Unlike the SALT cap, it is unclear whether the IRA provisions are important enough for any House member—for or against—to kill the entire bill. Lawmakers have made their case with dueling public letters but avoided red lines.
Rep. Josh Brecheen (R-OK) led 38 conservatives who argued in a letter that the tax credits distort energy markets and urged party leaders to reject half-measures. Rep. Mariannette Miller-Meeks (R-IA) and 11 other Republicans said lawmakers should see value in tax credits that support wind energy, solar power, hydropower, nuclear energy and other technologies.
Rep. Kevin Hern (R-OK), a Ways and Means member, criticized the IRA’s push into electric vehicles but indicated a gradual phase-down was possible in areas where businesses invested.
“We respect the billions they may have encumbered,” he said. “Businesses, they had faith in the government then and we want them to have faith in us as well.”
Rep. Byron Donalds (R-FL), who signed the Brecheen letter, said Congress must reprioritize energy policy and said businesses shouldn’t assume government programs are infinite.

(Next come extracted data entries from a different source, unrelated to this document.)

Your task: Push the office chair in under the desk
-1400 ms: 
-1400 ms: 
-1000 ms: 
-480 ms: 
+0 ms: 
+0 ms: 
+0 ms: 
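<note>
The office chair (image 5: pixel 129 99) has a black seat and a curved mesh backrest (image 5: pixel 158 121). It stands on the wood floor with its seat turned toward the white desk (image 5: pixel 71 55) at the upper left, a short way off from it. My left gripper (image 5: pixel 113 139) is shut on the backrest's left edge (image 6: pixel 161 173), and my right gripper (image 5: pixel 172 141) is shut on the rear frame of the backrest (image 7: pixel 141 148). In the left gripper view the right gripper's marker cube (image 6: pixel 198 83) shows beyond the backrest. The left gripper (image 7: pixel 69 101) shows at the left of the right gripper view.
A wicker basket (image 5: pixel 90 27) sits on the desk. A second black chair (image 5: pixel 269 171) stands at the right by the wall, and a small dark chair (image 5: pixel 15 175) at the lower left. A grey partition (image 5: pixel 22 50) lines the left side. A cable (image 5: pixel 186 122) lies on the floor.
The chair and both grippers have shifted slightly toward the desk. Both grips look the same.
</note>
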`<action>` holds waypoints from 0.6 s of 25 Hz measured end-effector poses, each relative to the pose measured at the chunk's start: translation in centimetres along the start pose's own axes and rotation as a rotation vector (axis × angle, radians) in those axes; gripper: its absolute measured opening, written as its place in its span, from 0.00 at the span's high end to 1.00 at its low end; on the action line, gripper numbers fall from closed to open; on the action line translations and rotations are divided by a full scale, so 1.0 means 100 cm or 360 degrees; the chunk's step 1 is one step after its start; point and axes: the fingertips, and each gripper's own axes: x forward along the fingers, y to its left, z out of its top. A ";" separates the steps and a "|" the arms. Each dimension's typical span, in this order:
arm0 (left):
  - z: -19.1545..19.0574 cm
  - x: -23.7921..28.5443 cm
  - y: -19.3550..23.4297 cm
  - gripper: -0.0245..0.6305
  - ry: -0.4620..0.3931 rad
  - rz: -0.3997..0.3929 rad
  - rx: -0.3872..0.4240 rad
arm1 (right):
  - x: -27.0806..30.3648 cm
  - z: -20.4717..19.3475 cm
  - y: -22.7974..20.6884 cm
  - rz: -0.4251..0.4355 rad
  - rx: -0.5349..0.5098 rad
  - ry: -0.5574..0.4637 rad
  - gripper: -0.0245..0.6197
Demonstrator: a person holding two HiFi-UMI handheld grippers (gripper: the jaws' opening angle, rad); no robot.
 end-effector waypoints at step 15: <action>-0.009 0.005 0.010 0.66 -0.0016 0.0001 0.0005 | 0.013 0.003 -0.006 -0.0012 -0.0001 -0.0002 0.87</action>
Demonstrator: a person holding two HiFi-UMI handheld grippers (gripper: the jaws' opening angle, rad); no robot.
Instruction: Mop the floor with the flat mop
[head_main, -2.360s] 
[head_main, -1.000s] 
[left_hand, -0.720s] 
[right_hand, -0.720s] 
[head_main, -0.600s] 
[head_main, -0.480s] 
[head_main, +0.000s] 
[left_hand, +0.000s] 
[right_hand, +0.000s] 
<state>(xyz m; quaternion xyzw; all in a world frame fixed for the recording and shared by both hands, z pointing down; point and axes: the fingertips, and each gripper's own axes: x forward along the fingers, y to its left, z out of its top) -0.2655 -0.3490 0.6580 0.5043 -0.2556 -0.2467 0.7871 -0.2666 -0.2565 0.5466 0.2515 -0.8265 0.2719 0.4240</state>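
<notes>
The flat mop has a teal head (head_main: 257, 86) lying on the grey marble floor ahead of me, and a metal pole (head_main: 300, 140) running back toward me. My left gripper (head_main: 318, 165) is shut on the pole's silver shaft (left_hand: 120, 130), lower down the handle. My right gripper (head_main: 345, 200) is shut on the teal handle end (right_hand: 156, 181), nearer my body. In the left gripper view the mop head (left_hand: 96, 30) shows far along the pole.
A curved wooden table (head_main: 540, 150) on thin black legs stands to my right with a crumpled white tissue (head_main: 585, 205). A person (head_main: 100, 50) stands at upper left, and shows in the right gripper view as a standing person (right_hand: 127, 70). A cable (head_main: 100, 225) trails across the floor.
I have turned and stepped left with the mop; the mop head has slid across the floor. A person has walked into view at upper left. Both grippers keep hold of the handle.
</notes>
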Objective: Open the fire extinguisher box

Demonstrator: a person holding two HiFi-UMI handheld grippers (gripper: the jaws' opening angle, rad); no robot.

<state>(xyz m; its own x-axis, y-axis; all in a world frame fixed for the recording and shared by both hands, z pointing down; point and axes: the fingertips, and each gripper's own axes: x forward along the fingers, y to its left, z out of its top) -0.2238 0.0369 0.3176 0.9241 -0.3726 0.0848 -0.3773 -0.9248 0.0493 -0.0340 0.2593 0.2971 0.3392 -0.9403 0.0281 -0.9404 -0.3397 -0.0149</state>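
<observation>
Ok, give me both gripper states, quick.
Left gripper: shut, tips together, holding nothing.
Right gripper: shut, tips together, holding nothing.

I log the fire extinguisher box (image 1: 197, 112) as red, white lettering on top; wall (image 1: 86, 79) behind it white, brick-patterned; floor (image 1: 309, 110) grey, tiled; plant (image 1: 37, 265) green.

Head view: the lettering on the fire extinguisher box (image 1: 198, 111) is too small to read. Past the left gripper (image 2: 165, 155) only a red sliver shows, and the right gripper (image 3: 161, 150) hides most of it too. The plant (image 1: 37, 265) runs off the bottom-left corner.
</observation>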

There is no guarantee that any House IRA changes survive the Senate. Four Republicans— Lisa Murkowski of Alaska, John Curtis of Utah, Thom Tillis of North Carolina and Jerry Moran of Kansas— have already warned against drastic changes.
Sen. Shelley Moore Capito (R-WV) said her state has seen investments since the IRA, citing Form Energy’s battery manufacturing operations. Capito said she favors keeping tax credits that will create jobs.
“We need to look at them not broadly, but more surgically,” she said.
The real problem for them is that the Republican Party is no longer a traditional governing party— it’s an unstable coalition of warring factions held together by shared grievance, not shared goals. Trump’s personality cult demands loyalty, but his agenda requires legislative coherence— and we’re seeing that that’s what the GOP sorely lacks. On the one hand, you’ve got the hard-right ideologues who see any compromise as betrayal, especially on social safety nets. On the other hand, swing-district Republicans can’t afford to vote for slashing popular programs that their own constituents rely on. Some— and from both camps— now find themselves in a bind over the clean energy investments they once railed against. As the Biden brain trust figured, the IRA’s green energy incentives have taken root in their districts, attracting billions in investment and creating thousands of jobs. They might call it the “Green New Scam” on Fox News, but back home, they’re cutting ribbons at solar panel factories.
This contradiction is paralyzing. Republicans want to repeal Biden’s signature climate policy, but they also want to keep the local economic boom it's sparked. Trump wants loyalty and obedience, but MAGA Mike can’t pass anything without the votes of members who are quietly benefiting from the very policies Trump demonizes. And unlike in 2017, there’s no clear legislative roadmap, no Steve Bannon strategy memos, no Paul Ryan to herd the cats— just a ridiculously hollowed-out party caught between performance politics and real-world consequences. The result? Gridlock; kabuki theater; empty threats about government shutdowns; and performative votes that go nowhere. Trump may still be the dominant figure in GOP politics, but he’s presiding over a party that increasingly functions as a chaotic feedback loop of its own contradictions— more interested in punishing enemies than governing, and incapable of delivering even on its own dystopian promises.